The line containing "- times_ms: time" marks the end: output every line of the data up to it, and that line too, exactly as written.
[AVAILABLE DATA Boundary: Start]
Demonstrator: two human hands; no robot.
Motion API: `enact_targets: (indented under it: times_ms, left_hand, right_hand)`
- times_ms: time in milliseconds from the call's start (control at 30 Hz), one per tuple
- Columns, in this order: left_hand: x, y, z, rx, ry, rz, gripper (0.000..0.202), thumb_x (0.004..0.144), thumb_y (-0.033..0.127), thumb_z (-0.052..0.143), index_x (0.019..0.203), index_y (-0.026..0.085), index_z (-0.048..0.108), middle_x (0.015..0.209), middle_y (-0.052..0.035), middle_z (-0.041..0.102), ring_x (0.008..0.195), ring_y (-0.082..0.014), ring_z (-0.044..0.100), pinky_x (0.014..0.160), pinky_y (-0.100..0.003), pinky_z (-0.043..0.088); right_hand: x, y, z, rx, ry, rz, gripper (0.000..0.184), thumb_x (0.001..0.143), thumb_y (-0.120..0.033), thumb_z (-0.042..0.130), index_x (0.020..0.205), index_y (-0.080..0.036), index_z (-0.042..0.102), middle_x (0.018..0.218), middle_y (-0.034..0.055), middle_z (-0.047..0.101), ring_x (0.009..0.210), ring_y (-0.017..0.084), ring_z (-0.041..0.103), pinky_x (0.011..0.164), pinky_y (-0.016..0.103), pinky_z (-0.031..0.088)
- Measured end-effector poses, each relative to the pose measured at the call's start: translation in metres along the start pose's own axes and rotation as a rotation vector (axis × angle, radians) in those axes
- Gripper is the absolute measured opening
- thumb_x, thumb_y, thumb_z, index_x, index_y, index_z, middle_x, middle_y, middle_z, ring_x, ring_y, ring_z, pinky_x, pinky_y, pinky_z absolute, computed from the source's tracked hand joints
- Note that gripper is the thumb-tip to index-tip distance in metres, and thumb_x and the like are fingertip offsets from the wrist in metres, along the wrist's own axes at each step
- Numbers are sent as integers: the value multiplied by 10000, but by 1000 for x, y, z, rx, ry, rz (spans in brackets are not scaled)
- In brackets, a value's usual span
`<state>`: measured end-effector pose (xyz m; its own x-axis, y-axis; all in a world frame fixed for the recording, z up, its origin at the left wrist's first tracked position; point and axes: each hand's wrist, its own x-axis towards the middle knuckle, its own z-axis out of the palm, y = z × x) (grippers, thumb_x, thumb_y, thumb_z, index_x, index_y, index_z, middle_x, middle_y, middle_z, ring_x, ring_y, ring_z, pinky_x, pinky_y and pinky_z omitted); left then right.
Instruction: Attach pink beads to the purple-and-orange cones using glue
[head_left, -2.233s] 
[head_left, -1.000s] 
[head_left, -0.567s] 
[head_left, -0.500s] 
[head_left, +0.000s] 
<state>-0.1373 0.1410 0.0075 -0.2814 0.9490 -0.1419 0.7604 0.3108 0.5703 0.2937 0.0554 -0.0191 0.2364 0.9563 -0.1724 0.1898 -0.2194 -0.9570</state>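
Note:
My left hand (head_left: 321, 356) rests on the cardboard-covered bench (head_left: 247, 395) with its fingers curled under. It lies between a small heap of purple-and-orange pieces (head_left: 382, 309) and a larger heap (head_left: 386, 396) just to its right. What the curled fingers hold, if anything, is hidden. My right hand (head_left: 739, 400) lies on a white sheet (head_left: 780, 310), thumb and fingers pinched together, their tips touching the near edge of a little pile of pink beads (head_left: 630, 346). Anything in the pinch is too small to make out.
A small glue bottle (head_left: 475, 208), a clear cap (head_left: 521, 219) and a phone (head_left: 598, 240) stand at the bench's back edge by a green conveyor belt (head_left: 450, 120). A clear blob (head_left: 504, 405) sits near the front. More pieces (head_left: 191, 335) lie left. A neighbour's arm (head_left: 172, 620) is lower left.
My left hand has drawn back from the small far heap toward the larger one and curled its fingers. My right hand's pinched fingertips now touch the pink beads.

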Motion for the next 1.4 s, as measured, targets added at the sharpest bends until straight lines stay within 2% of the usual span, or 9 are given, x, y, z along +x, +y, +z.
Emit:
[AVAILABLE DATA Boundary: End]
• **EXERCISE SOLUTION**
Demonstrator: two human hands; no robot.
Motion API: `enact_targets: (indented under it: times_ms, left_hand, right_hand)`
- times_ms: time in milliseconds from the call's start (control at 30 Hz), one per tuple

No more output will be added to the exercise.